## Training a Decision Tree Classifier
### Overview
- Train a Decision Tree Classifier on the preprocessed data.
- Use `X_train`, `y_train` for training and predict on `X_test`.

In [8]:
import pandas as pd
from sklearn.preprocessing import LabelEncoder
from sklearn.model_selection import train_test_split

# Load the dataset
data = pd.read_csv('../data/bank-additional-full.csv', sep=';')
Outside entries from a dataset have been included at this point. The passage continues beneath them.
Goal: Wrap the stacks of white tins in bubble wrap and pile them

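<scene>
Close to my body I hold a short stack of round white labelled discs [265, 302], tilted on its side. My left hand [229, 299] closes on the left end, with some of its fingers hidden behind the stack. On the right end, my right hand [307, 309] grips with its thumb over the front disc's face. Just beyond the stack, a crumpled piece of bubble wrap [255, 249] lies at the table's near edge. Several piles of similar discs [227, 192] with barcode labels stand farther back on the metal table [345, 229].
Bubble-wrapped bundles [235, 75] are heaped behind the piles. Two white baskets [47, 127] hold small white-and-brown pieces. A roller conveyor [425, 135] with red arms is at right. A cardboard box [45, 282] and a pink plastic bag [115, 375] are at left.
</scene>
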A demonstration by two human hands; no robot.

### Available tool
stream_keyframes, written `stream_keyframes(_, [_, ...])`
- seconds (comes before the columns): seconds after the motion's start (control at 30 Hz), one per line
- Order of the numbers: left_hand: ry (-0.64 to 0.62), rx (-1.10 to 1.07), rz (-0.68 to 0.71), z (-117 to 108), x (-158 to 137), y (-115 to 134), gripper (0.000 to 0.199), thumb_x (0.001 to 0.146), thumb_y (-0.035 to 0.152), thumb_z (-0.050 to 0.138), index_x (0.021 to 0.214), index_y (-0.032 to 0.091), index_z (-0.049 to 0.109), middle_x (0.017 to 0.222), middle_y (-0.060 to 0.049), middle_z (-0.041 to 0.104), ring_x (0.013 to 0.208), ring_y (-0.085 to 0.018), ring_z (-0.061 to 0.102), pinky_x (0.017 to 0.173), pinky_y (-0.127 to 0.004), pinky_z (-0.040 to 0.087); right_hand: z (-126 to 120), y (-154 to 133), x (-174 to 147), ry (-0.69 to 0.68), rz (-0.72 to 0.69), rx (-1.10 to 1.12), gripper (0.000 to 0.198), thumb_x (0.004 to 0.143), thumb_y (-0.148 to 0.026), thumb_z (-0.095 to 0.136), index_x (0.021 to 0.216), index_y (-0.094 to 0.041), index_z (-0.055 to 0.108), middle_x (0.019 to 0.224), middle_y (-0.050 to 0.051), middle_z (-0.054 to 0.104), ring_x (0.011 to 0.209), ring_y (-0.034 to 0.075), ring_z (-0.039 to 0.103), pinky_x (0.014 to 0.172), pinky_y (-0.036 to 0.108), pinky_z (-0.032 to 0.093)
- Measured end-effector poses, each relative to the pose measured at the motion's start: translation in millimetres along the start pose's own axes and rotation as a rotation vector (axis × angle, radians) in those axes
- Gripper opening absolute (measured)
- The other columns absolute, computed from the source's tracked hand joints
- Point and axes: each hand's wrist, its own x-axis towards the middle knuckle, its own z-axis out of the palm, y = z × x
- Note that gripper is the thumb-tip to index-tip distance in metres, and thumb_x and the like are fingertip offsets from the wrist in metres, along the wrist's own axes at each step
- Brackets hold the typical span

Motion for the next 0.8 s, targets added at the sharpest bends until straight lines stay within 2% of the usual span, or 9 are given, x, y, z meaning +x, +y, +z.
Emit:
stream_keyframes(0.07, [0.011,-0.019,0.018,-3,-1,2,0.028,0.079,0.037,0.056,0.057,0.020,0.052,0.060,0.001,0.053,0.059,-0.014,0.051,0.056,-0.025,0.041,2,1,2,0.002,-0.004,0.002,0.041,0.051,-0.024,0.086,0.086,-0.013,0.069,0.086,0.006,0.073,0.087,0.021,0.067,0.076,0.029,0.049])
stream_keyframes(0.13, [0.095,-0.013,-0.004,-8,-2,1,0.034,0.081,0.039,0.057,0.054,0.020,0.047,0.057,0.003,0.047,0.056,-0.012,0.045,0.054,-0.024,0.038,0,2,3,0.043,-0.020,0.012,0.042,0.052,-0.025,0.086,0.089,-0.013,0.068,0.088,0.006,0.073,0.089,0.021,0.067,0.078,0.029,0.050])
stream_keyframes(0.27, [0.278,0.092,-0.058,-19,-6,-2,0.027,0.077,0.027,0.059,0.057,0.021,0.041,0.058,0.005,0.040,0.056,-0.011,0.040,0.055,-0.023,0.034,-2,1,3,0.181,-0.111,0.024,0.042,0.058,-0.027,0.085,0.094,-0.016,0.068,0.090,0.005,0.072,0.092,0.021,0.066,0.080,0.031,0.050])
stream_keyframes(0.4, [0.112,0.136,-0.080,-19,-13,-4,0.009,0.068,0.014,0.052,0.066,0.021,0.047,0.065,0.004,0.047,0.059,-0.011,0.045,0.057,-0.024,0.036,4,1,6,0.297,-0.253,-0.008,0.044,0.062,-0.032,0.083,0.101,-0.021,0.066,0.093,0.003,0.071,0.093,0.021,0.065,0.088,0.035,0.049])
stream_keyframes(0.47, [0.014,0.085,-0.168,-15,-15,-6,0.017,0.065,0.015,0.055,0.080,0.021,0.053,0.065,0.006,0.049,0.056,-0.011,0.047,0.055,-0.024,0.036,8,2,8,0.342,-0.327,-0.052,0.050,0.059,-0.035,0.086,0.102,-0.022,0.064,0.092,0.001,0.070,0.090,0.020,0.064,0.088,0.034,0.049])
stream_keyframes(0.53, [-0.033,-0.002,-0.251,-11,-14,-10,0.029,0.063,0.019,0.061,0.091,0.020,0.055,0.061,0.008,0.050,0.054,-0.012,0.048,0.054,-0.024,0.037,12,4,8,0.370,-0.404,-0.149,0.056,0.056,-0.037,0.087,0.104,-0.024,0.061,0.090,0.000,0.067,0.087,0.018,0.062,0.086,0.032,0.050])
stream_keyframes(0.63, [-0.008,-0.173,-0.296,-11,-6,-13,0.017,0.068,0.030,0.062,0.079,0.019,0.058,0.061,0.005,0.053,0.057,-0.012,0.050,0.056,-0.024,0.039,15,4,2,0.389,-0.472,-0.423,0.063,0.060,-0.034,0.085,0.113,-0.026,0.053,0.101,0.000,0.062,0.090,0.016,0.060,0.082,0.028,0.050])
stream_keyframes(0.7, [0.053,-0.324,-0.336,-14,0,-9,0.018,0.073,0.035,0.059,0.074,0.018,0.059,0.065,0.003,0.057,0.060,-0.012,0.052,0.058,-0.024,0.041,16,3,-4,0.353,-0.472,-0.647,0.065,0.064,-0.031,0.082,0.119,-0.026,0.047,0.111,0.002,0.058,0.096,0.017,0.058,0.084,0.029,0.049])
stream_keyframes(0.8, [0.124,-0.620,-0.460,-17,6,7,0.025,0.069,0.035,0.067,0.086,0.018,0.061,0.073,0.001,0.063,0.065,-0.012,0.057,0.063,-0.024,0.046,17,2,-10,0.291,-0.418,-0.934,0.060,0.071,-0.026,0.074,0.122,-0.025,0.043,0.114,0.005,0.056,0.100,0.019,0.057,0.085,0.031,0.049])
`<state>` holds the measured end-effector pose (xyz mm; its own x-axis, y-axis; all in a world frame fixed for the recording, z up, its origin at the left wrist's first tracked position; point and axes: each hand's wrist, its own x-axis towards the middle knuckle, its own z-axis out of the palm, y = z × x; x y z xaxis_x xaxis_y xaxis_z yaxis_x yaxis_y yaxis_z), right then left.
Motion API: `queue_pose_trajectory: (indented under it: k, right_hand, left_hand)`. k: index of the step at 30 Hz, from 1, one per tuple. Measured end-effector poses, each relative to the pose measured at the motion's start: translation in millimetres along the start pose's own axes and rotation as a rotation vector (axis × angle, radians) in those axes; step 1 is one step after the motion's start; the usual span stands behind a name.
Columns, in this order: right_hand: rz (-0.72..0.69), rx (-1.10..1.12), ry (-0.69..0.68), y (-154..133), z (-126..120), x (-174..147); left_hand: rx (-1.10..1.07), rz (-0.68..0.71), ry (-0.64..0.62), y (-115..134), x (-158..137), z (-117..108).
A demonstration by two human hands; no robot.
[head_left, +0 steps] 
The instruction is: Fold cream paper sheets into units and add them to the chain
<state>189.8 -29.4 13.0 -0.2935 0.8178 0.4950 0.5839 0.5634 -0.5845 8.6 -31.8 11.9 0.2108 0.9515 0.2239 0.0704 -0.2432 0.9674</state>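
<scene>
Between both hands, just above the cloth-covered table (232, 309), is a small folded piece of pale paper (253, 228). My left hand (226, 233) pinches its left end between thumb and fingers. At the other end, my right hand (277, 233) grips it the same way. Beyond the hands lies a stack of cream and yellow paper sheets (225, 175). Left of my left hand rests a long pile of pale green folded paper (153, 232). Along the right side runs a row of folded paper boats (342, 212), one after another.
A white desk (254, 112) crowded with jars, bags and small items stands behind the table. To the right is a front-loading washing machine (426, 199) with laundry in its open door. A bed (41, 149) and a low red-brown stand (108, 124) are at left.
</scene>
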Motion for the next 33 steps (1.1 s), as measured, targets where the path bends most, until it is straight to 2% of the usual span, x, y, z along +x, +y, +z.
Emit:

# Encode categorical columns
categorical_cols = data.select_dtypes(include=['object']).columns
label_encoders = {}
for col in categorical_cols:
    label_encoders[col] = LabelEncoder()
    data[col] = label_encoders[col].fit_transform(data[col])

# Separate features and target
X = data.drop('y', axis=1)
y = data['y']

# Split data
X_train, X_test, y_train, y_test = train_test_split(X, y, test_size=0.2, random_state=42)

# Verify shapes
print("Training features shape:", X_train.shape)
print("Test features shape:", X_test.shape)
print("Training target shape:", y_train.shape)
print("Test target shape:", y_test.shape)

Training features shape: (32950, 20)
Test features shape: (8238, 20)
Training target shape: (32950,)
Test target shape: (8238,)


### Initializing the Decision Tree Classifier
- Import `DecisionTreeClassifier` from scikit-learn.
- Initialize with `random_state=42` for reproducibility.

In [9]:
from sklearn.tree import DecisionTreeClassifier

# Initialize the classifier
dt_classifier = DecisionTreeClassifier(random_state=42)

# Verify initialization
print("Decision Tree Classifier initialized with random_state=42")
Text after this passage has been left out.